Exercise details
Your answer must match the data word for word.

Given material
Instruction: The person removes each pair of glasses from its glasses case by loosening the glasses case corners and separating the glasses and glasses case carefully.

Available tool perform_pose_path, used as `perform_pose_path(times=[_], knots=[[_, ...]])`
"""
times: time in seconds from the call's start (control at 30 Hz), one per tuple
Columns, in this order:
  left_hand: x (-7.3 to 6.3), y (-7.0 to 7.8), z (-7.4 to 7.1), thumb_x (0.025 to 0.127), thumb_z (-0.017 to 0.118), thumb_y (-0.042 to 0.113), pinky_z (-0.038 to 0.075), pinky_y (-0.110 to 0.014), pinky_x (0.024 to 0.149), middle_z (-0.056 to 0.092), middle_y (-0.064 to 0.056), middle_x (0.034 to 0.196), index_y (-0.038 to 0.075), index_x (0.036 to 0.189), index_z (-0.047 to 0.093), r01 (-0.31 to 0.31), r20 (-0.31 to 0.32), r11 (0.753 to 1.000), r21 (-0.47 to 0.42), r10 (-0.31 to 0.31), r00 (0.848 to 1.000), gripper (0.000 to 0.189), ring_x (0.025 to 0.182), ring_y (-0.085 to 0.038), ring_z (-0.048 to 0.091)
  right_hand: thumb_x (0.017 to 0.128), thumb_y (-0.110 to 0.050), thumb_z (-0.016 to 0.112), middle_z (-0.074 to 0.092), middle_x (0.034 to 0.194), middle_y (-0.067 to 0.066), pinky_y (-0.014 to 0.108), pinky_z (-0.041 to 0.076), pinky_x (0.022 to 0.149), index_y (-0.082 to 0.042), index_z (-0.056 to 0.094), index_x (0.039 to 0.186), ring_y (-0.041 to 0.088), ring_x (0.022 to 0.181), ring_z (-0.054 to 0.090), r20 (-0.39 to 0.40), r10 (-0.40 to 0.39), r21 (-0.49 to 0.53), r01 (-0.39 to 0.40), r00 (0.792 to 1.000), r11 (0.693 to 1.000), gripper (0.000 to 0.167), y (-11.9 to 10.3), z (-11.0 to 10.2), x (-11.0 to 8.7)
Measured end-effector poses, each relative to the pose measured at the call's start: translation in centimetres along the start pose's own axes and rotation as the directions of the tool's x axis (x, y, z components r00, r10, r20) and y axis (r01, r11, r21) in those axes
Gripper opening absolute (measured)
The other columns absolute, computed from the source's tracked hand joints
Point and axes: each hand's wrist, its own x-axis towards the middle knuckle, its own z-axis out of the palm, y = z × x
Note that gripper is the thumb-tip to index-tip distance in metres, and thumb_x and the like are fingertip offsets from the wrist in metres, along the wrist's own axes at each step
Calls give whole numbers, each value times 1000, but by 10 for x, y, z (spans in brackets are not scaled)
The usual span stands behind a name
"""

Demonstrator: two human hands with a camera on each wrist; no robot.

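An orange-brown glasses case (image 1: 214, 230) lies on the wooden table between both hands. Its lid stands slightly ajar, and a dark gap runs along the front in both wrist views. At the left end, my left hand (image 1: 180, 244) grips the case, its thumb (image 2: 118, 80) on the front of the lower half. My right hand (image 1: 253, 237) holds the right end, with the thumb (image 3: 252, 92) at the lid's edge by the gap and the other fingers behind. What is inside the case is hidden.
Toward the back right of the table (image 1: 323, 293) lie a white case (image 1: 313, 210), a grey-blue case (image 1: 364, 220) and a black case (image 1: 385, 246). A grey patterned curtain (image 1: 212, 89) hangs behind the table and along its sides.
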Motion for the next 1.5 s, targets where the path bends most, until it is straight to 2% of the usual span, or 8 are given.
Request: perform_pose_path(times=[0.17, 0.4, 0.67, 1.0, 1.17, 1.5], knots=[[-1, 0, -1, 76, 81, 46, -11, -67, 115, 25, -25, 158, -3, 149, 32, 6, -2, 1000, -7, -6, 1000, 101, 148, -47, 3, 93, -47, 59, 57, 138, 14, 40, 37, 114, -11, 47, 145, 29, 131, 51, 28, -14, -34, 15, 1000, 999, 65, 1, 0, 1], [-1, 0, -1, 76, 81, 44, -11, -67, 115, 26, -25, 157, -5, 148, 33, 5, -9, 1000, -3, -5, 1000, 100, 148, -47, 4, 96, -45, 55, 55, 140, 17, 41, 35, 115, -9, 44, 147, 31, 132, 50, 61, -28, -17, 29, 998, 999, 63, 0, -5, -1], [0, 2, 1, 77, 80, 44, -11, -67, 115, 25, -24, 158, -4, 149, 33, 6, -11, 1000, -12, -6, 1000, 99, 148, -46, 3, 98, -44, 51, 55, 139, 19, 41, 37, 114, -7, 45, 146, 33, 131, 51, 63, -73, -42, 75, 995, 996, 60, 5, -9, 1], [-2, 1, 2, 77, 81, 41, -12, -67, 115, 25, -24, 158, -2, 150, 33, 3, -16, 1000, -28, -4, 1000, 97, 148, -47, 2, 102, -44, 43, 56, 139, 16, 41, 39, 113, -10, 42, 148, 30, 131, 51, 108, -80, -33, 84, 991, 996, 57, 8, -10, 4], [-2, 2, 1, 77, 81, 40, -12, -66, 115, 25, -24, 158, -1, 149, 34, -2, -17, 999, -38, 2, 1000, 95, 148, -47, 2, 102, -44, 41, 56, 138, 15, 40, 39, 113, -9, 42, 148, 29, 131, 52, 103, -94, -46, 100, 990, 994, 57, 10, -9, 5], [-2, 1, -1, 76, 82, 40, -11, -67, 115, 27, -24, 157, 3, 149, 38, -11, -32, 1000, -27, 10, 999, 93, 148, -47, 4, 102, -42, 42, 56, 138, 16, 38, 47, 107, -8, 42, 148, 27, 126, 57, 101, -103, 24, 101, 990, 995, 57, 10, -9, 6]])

Response to the exercise
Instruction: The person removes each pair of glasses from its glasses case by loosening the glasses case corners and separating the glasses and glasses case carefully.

Available tool perform_pose_path, used as `perform_pose_path(times=[_], knots=[[_, ...]])`
"""
times: time in seconds from the call's start (control at 30 Hz), one per tuple
Columns, in this order:
  left_hand: x (-7.3 to 6.3), y (-7.0 to 7.8), z (-7.4 to 7.1), thumb_x (0.025 to 0.127), thumb_z (-0.017 to 0.118), thumb_y (-0.042 to 0.113), pinky_z (-0.038 to 0.075), pinky_y (-0.110 to 0.014), pinky_x (0.024 to 0.149), middle_z (-0.056 to 0.092), middle_y (-0.064 to 0.056), middle_x (0.034 to 0.196), index_y (-0.038 to 0.075), index_x (0.036 to 0.189), index_z (-0.047 to 0.093), r01 (-0.31 to 0.31), r20 (-0.31 to 0.32), r11 (0.753 to 1.000), r21 (-0.47 to 0.42), r10 (-0.31 to 0.31), r00 (0.848 to 1.000), gripper (0.000 to 0.189), ring_x (0.025 to 0.182), ring_y (-0.085 to 0.038), ring_z (-0.048 to 0.091)
  right_hand: thumb_x (0.017 to 0.128), thumb_y (-0.110 to 0.050), thumb_z (-0.016 to 0.112), middle_z (-0.074 to 0.092), middle_x (0.034 to 0.194), middle_y (-0.067 to 0.066), pinky_y (-0.014 to 0.108), pinky_z (-0.041 to 0.076), pinky_x (0.022 to 0.149), index_y (-0.082 to 0.042), index_z (-0.056 to 0.094), index_x (0.039 to 0.186), ring_y (-0.041 to 0.088), ring_x (0.022 to 0.181), ring_z (-0.054 to 0.090), r20 (-0.39 to 0.40), r10 (-0.40 to 0.39), r21 (-0.49 to 0.53), r01 (-0.39 to 0.40), r00 (0.792 to 1.000), r11 (0.693 to 1.000), gripper (0.000 to 0.167), y (-11.9 to 10.3), z (-11.0 to 10.2), x (-11.0 to 8.7)
Measured end-effector poses, each relative to the pose measured at the call's start: translation in centimetres along the start pose's own axes and rotation as the directions of the tool's x axis (x, y, z components r00, r10, r20) and y axis (r01, r11, r21) in those axes
Gripper opening absolute (measured)
The other columns absolute, computed from the source's tracked hand joints
Point and axes: each hand's wrist, its own x-axis towards the middle knuckle, its own z-axis out of the palm, y = z × x
Note that gripper is the thumb-tip to index-tip distance in metres, and thumb_x and the like are fingertip offsets from the wrist in metres, along the wrist's own axes at each step
Calls give whole numbers, each value times 1000, but by 10 for x, y, z (spans in brackets are not scaled)
The usual span stands behind a name
"""

Demonstrator: two human hands with a camera on each wrist; no robot.

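An orange-brown glasses case (image 1: 214, 230) lies on the wooden table between both hands. Its lid stands slightly ajar, and a dark gap runs along the front in both wrist views. At the left end, my left hand (image 1: 180, 244) grips the case, its thumb (image 2: 118, 80) on the front of the lower half. My right hand (image 1: 253, 237) holds the right end, with the thumb (image 3: 252, 92) at the lid's edge by the gap and the other fingers behind. What is inside the case is hidden.
Toward the back right of the table (image 1: 323, 293) lie a white case (image 1: 313, 210), a grey-blue case (image 1: 364, 220) and a black case (image 1: 385, 246). A grey patterned curtain (image 1: 212, 89) hangs behind the table and along its sides.
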Motion for the next 1.5 s, targets where the path bends most, until it is straight to 2% of the usual span, or 8 are given.
Request: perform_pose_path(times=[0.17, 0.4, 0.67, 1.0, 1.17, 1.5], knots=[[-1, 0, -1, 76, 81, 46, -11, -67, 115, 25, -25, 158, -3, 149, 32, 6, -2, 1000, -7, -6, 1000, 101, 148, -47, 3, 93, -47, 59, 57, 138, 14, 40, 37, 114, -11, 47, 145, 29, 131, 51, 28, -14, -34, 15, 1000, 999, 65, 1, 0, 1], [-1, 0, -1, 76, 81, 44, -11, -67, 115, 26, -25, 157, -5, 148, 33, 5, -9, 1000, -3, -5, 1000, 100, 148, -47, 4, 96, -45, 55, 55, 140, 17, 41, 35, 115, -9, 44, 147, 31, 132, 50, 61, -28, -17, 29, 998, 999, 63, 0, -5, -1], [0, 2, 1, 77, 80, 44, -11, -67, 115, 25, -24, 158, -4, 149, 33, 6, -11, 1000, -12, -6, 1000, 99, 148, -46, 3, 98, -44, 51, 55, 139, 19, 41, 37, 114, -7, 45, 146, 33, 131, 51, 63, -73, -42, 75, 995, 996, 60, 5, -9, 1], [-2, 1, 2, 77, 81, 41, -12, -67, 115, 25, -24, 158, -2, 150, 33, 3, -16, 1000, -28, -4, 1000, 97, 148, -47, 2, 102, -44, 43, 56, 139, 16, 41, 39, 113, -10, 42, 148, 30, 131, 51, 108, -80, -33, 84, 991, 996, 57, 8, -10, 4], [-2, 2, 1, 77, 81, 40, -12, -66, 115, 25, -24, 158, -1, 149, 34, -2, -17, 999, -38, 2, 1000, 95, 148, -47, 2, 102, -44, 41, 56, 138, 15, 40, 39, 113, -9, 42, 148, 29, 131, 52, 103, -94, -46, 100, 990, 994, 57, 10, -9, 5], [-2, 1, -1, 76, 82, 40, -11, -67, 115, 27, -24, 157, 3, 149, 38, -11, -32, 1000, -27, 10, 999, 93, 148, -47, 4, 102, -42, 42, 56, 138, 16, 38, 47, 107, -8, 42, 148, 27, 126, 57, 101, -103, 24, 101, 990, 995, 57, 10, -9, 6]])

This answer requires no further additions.